■ **What is required**: Output the data below in full, byte for byte. Nothing may differ.

■ **Dataset extract**:
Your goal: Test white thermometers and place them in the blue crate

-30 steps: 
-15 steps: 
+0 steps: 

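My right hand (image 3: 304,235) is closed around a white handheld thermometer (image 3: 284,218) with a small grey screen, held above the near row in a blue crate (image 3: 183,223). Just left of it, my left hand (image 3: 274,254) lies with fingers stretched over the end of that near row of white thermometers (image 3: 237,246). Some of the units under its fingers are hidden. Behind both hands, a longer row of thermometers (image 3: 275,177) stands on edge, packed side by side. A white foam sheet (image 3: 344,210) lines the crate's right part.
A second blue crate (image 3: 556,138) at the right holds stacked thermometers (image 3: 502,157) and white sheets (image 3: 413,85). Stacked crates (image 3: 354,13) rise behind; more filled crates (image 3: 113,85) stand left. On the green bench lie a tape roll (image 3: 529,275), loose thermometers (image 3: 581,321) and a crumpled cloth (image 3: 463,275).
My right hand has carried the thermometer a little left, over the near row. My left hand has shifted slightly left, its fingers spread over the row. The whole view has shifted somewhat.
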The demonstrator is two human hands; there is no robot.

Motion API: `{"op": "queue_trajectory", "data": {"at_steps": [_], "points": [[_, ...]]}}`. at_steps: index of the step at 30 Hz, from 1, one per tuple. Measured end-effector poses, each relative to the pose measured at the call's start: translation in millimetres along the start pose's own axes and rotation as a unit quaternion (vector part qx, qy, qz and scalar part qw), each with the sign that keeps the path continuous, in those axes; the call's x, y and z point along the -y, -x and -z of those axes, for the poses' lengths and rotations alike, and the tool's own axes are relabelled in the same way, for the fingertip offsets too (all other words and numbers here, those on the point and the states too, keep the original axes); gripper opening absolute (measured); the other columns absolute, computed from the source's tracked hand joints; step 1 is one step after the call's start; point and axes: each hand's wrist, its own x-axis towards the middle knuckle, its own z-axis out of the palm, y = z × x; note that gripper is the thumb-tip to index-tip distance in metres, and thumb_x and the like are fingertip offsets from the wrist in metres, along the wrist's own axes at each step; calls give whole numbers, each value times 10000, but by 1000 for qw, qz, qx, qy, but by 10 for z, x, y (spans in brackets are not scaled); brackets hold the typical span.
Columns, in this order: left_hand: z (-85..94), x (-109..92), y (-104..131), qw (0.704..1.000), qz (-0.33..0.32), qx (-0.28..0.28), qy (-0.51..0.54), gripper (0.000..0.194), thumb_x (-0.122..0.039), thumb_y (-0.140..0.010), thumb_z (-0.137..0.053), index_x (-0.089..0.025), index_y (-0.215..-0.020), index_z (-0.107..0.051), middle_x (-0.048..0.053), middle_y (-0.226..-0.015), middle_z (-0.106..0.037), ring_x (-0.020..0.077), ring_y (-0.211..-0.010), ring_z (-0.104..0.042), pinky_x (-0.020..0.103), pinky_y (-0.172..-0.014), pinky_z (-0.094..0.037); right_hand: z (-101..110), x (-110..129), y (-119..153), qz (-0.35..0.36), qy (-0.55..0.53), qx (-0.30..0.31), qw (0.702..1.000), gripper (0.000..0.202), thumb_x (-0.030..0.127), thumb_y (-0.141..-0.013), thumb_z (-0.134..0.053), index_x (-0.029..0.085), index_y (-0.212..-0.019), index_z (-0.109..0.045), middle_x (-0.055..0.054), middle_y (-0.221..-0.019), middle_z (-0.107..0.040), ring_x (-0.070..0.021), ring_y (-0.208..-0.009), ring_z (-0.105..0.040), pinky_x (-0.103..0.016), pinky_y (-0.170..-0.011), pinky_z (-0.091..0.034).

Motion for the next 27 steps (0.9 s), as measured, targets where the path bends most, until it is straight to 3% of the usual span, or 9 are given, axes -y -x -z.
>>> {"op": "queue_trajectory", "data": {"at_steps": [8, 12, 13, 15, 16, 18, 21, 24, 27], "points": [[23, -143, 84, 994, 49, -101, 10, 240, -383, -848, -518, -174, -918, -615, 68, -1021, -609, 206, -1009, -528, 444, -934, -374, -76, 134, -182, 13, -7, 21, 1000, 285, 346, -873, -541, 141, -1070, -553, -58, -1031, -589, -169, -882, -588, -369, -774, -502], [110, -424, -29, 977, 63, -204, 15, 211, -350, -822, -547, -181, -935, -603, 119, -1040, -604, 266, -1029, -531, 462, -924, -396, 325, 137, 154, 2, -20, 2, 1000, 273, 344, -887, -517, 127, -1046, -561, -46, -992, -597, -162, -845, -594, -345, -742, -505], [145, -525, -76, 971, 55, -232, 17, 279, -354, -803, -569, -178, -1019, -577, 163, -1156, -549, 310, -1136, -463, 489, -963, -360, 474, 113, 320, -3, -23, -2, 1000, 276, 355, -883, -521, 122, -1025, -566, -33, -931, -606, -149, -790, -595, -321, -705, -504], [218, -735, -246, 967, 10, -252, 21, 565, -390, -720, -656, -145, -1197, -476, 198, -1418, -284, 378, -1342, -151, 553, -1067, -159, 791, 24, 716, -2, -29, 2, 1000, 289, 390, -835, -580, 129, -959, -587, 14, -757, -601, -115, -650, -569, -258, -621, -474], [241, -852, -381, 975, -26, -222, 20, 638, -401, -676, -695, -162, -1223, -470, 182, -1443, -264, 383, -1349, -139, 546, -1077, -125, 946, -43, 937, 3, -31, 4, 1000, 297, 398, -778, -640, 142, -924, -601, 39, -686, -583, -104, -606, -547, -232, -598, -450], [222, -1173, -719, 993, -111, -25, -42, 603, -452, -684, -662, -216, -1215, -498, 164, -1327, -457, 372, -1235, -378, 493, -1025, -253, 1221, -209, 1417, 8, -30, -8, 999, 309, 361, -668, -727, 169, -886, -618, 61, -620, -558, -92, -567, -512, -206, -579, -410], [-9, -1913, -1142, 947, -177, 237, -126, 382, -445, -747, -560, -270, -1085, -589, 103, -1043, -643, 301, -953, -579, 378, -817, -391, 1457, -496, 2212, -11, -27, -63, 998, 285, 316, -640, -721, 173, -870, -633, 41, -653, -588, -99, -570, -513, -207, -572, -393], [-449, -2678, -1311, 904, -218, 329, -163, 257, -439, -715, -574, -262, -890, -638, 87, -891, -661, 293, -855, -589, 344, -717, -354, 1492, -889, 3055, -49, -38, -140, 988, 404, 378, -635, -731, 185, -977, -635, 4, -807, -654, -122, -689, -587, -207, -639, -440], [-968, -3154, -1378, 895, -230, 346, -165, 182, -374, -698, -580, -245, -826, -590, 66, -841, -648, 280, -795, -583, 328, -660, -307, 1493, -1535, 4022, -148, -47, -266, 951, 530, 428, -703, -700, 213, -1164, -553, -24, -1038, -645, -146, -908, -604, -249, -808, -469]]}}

■ **Answer to this exercise**:
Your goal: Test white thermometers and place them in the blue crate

-30 steps: 
-15 steps: 
+0 steps: 

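My right hand (image 3: 304,235) is closed around a white handheld thermometer (image 3: 284,218) with a small grey screen, held above the near row in a blue crate (image 3: 183,223). Just left of it, my left hand (image 3: 274,254) lies with fingers stretched over the end of that near row of white thermometers (image 3: 237,246). Some of the units under its fingers are hidden. Behind both hands, a longer row of thermometers (image 3: 275,177) stands on edge, packed side by side. A white foam sheet (image 3: 344,210) lines the crate's right part.
A second blue crate (image 3: 556,138) at the right holds stacked thermometers (image 3: 502,157) and white sheets (image 3: 413,85). Stacked crates (image 3: 354,13) rise behind; more filled crates (image 3: 113,85) stand left. On the green bench lie a tape roll (image 3: 529,275), loose thermometers (image 3: 581,321) and a crumpled cloth (image 3: 463,275).
My right hand has carried the thermometer a little left, over the near row. My left hand has shifted slightly left, its fingers spread over the row. The whole view has shifted somewhat.
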The demonstrator is two human hands; there is no robot.

Motion API: `{"op": "queue_trajectory", "data": {"at_steps": [_], "points": [[_, ...]]}}`. at_steps: index of the step at 30 Hz, from 1, one per tuple. Measured end-effector poses, each relative to the pose measured at the call's start: translation in millimetres along the start pose's own axes and rotation as a unit quaternion (vector part qx, qy, qz and scalar part qw), each with the sign that keeps the path continuous, in those axes; the call's x, y and z point along the -y, -x and -z of those axes, for the poses' lengths and rotations alike, and the tool's own axes are relabelled in the same way, for the fingertip offsets too (all other words and numbers here, those on the point and the states too, keep the original axes); gripper opening absolute (measured); the other columns absolute, computed from the source's tracked hand joints; step 1 is one step after the call's start; point and axes: each hand's wrist, its own x-axis towards the middle knuckle, its own z-axis out of the palm, y = z × x; note that gripper is the thumb-tip to index-tip distance in metres, and thumb_x and the like are fingertip offsets from the wrist in metres, along the wrist's own axes at each step; calls give whole numbers, each value times 10000, but by 1000 for qw, qz, qx, qy, but by 10 for z, x, y (spans in brackets are not scaled); brackets hold the typical span.
Columns, in this order: left_hand: z (-85..94), x (-109..92), y (-104..131), qw (0.704..1.000), qz (-0.33..0.32), qx (-0.28..0.28), qy (-0.51..0.54), gripper (0.000..0.194), thumb_x (-0.122..0.039), thumb_y (-0.140..0.010), thumb_z (-0.137..0.053), index_x (-0.089..0.025), index_y (-0.215..-0.020), index_z (-0.107..0.051), middle_x (-0.048..0.053), middle_y (-0.226..-0.015), middle_z (-0.106..0.037), ring_x (-0.020..0.077), ring_y (-0.211..-0.010), ring_z (-0.104..0.042), pinky_x (-0.020..0.103), pinky_y (-0.172..-0.014), pinky_z (-0.094..0.037); right_hand: z (-101..110), x (-110..129), y (-119..153), qz (-0.35..0.36), qy (-0.55..0.53), qx (-0.30..0.31), qw (0.702..1.000), gripper (0.000..0.202), thumb_x (-0.030..0.127), thumb_y (-0.141..-0.013), thumb_z (-0.134..0.053), index_x (-0.029..0.085), index_y (-0.212..-0.019), index_z (-0.109..0.045), middle_x (-0.055..0.054), middle_y (-0.221..-0.019), middle_z (-0.107..0.040), ring_x (-0.070..0.021), ring_y (-0.208..-0.009), ring_z (-0.105..0.040), pinky_x (-0.103..0.016), pinky_y (-0.170..-0.011), pinky_z (-0.091..0.034).

Motion for the next 27 steps (0.9 s), as measured, targets where the path bends most, until it is straight to 3% of the usual span, or 9 are given, axes -y -x -z.
>>> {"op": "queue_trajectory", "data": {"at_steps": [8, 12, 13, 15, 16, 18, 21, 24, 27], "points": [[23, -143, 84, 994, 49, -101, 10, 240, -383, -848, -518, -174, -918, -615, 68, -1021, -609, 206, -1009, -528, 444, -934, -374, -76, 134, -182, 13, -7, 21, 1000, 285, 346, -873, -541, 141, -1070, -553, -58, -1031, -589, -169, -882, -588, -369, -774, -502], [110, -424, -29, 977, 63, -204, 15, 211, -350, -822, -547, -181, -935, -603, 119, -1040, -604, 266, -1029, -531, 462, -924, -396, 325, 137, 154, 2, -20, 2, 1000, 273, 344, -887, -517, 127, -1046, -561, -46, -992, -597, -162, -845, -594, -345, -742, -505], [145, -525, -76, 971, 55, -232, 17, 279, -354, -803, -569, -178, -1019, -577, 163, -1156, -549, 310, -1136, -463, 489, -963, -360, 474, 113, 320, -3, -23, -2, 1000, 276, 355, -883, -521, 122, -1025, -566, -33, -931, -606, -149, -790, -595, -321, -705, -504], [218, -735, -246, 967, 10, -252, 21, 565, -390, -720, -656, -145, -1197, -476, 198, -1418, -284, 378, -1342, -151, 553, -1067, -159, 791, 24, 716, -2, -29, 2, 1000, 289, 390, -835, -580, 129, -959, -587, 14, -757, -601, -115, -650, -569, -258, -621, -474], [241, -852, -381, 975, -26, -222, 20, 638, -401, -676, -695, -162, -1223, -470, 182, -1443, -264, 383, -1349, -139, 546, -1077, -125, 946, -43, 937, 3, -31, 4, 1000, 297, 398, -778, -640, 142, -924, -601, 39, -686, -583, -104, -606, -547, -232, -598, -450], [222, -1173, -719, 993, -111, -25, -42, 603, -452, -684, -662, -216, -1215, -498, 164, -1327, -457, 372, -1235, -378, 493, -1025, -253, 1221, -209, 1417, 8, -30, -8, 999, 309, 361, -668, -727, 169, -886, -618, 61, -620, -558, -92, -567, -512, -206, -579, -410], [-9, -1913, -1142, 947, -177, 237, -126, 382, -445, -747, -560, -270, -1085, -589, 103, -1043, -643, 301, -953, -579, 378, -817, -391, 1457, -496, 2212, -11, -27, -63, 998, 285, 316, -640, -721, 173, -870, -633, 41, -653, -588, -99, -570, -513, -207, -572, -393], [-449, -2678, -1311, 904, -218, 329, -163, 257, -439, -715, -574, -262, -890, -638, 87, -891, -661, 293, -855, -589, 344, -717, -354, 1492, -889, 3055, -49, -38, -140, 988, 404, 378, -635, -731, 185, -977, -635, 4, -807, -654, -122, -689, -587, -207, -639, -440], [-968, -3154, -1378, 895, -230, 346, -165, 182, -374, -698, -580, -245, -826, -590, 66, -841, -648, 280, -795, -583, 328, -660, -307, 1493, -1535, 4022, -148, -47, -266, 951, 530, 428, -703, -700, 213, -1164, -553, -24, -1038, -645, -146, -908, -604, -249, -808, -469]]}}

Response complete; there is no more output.